Al acabar la prueba, otros muchos cumplieron sus sueños, entre ellos, la primera mujer, Desiré Laín, de Sariñena, que estalló de felicidad al cruzar la meta y saberse ganadora. La joven dijo sentirse "emocionada", especialmente al tratarse de una prueba organizada "en mi propia casa". "Para mí, es un gran logro, ya que se trata de una maratón única, diferente, todo un lujo para Los Monegros", añadió. A su lado, igual de orgulloso, su novio, Manuel Giral, de Sariñena, que, según explicó su pareja, "ha sido mi mayor apoyo, ya que ha tirado de mí en los momentos más complicados". En esta edición, hubo una gran presencia de corredores comarcales, que realizaron un gran papel como Iván Suelves, David Périz, Javier Laín o Juan Lapena.

El mejor tándem

La Maratón Orbea Monegros, que también incluyó un circuito más asequible de 81 kilómetros, escondió muchos otros anhelos cumplidos. A la línea de meta, llegaron personas que soñaban con compartir la experiencia en familia, medir sus fuerzas tras una complicada enfermedad o simplemente, demostrarse a sí mismo que son capaces de enfrentarse al desierto y ganar. El tiempo ayudó, ya que, a pesar de las previsiones, brilló el sol y además, tan apenas hubo rastro de las precipitaciones registradas durante la jornada anterior.

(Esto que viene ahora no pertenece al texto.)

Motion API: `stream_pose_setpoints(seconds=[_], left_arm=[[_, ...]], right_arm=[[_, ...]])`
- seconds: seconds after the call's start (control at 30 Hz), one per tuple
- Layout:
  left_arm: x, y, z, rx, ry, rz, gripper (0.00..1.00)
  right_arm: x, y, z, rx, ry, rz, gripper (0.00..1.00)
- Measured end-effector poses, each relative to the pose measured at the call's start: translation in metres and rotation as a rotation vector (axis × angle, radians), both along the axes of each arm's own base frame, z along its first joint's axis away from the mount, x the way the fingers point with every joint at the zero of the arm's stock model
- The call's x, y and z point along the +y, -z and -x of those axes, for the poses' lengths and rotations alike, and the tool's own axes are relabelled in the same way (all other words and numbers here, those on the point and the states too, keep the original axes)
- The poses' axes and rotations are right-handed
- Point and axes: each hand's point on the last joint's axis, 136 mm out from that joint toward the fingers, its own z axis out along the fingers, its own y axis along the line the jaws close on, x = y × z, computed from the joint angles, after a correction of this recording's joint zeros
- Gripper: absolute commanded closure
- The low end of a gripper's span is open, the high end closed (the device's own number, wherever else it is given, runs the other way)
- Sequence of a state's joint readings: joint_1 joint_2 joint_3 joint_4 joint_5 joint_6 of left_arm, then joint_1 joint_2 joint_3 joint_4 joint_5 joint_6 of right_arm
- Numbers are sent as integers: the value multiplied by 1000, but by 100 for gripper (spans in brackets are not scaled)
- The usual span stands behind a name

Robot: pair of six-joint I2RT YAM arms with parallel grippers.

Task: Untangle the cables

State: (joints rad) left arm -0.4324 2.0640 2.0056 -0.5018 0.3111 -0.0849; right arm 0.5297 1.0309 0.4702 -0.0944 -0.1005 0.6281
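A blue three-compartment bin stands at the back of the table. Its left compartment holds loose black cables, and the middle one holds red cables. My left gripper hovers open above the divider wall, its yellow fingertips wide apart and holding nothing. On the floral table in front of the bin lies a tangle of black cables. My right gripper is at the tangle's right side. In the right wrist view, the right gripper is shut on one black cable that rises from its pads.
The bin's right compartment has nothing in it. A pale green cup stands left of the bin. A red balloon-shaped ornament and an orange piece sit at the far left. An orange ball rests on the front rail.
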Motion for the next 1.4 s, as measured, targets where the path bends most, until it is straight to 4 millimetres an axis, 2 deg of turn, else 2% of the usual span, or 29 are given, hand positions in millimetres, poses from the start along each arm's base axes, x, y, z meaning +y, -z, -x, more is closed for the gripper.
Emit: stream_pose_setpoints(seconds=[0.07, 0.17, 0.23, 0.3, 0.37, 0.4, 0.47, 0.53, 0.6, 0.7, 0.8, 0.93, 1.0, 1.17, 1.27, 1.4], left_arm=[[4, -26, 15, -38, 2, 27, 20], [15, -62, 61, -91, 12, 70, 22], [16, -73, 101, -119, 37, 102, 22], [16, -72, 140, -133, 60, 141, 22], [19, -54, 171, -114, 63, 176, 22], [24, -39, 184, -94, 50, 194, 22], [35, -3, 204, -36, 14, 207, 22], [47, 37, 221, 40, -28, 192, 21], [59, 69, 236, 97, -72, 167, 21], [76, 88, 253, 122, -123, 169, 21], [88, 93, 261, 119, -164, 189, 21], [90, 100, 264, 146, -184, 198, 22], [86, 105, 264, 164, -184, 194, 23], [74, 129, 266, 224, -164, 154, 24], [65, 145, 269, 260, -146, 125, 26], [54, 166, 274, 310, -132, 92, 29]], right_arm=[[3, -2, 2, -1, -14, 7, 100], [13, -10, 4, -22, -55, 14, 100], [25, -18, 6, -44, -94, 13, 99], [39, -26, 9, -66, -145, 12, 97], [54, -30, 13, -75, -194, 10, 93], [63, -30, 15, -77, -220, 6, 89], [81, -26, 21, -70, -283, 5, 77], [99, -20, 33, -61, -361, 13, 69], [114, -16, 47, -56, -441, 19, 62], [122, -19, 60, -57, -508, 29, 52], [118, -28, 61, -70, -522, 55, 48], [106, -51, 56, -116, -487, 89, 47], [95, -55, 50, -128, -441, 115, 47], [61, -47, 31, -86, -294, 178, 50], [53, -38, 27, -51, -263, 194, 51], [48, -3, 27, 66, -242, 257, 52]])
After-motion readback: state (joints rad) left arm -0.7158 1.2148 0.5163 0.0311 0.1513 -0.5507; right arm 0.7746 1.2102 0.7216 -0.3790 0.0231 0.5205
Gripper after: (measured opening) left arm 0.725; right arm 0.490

Dentro de los numerosos ejemplos de superación, cabe destacar a dos jóvenes con esclerosis múltiple, Agna Egea y Miguel López, o, por ejemplo, a los integrantes del mejor tándem, en el que pedalearon Rubén Capdevila, invidente y campeón nacional de ciclismo adaptado, y su compañero y guía, Damián Bellés, ambos de Castellón. Según explicó el primero, la experiencia resultó "maravillosa, especialmente el ambiente, ya que hay mucho compañerismo y en cada punto, encuentras gente animándote". "La organización es espectacular", añadió. Aunque el tándem "consume y pesa", ambos señalaron aseguraron haber "disfrutado al máximo" y además, prometieron regresar.